Materials for a workshop introducing machine learning to biologists

https://carpentries-incubator.github.io/ml4bio-workshop/

Other

21 stars 9 forks source link

Definition of linear classifier and linear decision boundary #82

Open agitter opened 4 years ago

agitter commented 4 years ago

We can consider how to add more definitions or an interactive exercise around what it means for a decision boundary to be linear. This seemed to be one part of the lesson where participants were not completely following along. We could prepare an example or question to help contrast linear versus non-linear decision rules, perhaps going back to the housing example.

Some of our linear examples also seemed to be complex. For this audience, I think of linearly separable to mean that the 2D data plot can be divided into red and blue points with a straight line. Some of our examples used a linear classifier like SVM with a kernel, such as the RBF kernel. Explaining that is pretty advanced for the short form of this workshop.

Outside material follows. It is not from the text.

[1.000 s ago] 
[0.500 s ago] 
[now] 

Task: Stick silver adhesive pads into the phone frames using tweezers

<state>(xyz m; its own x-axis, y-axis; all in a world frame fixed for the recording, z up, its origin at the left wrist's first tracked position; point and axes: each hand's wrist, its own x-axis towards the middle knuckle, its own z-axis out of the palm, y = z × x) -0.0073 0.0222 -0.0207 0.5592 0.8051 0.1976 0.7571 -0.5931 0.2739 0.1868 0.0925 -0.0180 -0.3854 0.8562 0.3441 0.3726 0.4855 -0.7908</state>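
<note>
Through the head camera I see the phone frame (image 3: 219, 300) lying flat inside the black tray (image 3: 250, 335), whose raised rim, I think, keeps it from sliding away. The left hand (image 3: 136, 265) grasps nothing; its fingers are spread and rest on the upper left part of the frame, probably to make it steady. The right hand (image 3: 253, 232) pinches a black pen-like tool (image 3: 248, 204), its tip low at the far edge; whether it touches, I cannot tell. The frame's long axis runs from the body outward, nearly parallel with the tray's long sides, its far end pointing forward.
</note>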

agitter commented 4 years ago

We also need to define the word classifier the first time it is used. The term is used in the introduction lesson but introduced in the T cell lesson.

Other terms such as bagging and boosting were also used in the random forest discussion but not defined. We should add these, and possibly the regression ensemble graphic, to the lesson.

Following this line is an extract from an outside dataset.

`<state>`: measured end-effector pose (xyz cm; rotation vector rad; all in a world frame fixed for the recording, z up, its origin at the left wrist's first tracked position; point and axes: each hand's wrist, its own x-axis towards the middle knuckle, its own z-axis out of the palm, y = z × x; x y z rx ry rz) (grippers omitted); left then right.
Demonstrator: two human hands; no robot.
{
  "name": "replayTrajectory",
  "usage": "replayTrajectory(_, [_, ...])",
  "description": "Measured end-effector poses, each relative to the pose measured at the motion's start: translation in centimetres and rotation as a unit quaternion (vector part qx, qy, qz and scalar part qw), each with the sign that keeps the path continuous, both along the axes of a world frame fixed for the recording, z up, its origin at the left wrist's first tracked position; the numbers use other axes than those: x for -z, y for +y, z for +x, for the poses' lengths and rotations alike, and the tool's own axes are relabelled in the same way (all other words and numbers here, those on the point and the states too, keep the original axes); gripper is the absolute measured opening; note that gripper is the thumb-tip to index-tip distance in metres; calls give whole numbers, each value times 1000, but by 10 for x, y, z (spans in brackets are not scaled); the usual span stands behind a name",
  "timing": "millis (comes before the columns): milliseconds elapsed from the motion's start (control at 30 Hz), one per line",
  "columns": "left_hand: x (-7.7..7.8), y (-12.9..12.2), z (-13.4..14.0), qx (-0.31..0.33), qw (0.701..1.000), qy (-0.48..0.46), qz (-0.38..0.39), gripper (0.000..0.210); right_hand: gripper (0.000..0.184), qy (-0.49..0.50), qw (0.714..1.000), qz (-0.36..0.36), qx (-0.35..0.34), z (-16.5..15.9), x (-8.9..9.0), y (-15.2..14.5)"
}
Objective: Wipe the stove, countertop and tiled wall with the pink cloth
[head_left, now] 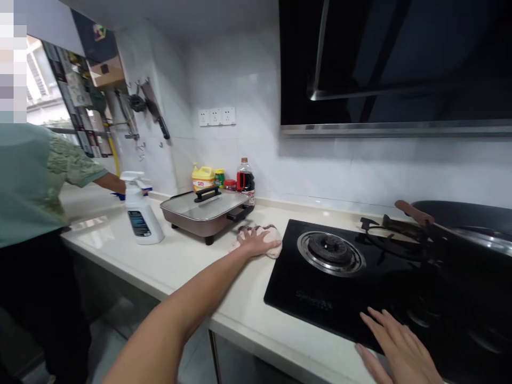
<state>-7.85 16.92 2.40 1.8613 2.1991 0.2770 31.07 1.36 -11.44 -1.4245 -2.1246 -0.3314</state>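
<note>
My left hand [254,242] presses a pale cloth [272,234] with dark patches onto the white countertop [236,290], between the electric pan and the gas stove. Its fingers are bent over the cloth. Over the front edge of the black gas stove [288,277] is my right hand [400,346], fingers stretched out and holding nothing; whether it touches the glass I cannot tell. The round burner [330,250] lies to the right of the cloth. Just left of my left hand stands the electric pan [196,225] with a glass lid.
A white spray bottle [140,216] stands left of the pan. Behind the pan are a yellow jug [203,178] and a dark sauce bottle [246,181]. A wok [472,256] and a loose pan support [384,234] occupy the stove's right. Another person [32,181] reaches over the counter at left.
</note>
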Motion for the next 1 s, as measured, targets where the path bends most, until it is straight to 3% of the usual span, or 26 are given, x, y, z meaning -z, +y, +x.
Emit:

cmilica commented 4 years ago

Introduction

added classification definition to the Introduction lesson
should we add a simple regression definition? I struggled with this.
In the workshop, the question came up about explaining further the difference between supervised and unsupervised learning - should we maybe add a callout about it?

See 7f16a9a4426e7c7a0c86271e680fe5bcf67d0bdd

agitter commented 4 years ago

Let's avoid the word "classifying" in the definition. How about

predicting a category for the samples in the data set. In the house price example, the categories are high and low.

Regression could be

predicting a continuous number for the samples in the data set. A regression version of the house price example would be predicting the price in dollars.

For unsupervised learning, we discussed not wanting to spend a lot of time on this. We can use the housing dataset we create to show how clustering would work without requiring the labels. We can then link to extra resources, like our glossary. Google's clustering intro is okay but not perfect.

cmilica commented 4 years ago

All of these look good to me! I will edit the lesson following the suggestions. Thanks! I will edit the glossary.